● Problem statement: Please go line by line through the material and copy each one containing the word "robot".

● Records for the exercise:
+---+

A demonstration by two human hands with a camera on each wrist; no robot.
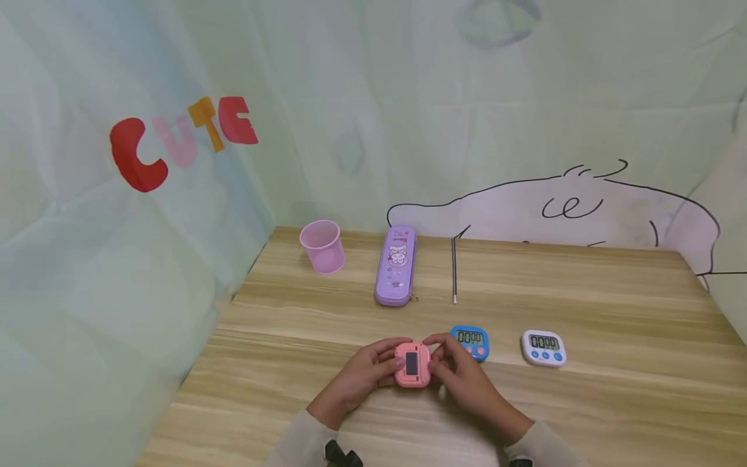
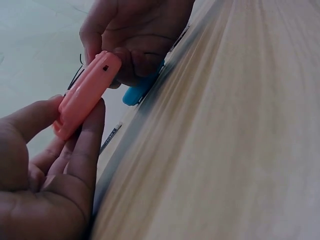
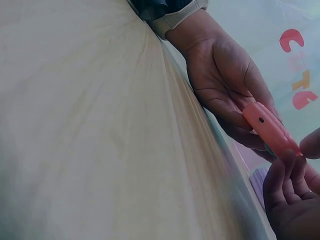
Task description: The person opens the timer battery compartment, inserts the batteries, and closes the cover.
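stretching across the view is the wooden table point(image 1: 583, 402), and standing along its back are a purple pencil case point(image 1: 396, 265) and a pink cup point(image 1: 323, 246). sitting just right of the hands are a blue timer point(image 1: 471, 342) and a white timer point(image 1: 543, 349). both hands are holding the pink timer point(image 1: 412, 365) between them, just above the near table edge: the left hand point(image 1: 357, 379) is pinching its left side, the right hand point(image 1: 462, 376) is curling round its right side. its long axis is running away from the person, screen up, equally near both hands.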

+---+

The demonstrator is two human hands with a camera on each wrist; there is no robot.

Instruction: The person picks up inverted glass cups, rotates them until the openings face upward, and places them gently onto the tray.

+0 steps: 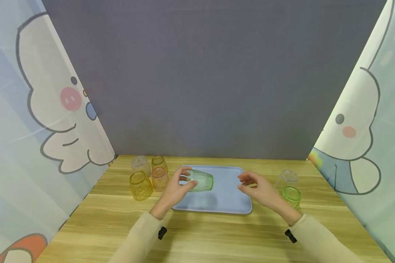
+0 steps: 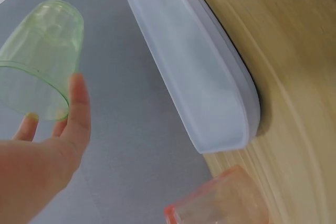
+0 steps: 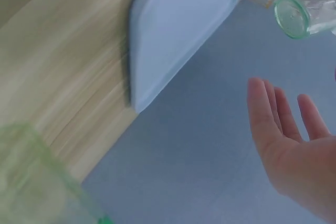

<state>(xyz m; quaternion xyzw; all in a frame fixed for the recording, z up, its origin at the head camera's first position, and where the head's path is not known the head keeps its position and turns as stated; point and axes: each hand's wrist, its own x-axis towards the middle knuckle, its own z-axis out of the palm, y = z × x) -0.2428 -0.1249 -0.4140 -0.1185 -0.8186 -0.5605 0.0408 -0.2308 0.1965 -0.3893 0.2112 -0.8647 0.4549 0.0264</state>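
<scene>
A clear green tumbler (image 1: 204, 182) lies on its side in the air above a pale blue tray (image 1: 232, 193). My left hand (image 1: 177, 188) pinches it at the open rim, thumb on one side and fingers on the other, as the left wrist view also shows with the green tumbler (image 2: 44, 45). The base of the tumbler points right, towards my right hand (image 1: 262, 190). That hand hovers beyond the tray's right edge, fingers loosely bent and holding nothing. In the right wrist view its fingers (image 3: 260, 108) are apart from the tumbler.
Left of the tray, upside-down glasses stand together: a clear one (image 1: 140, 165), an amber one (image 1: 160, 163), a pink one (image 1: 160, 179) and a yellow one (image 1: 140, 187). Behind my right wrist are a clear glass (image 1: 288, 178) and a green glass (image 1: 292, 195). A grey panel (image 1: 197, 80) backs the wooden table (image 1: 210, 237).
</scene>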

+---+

● Written solution:
A demonstration by two human hands with a camera on each wrist; no robot.
The demonstrator is two human hands with a camera on each wrist; there is no robot.

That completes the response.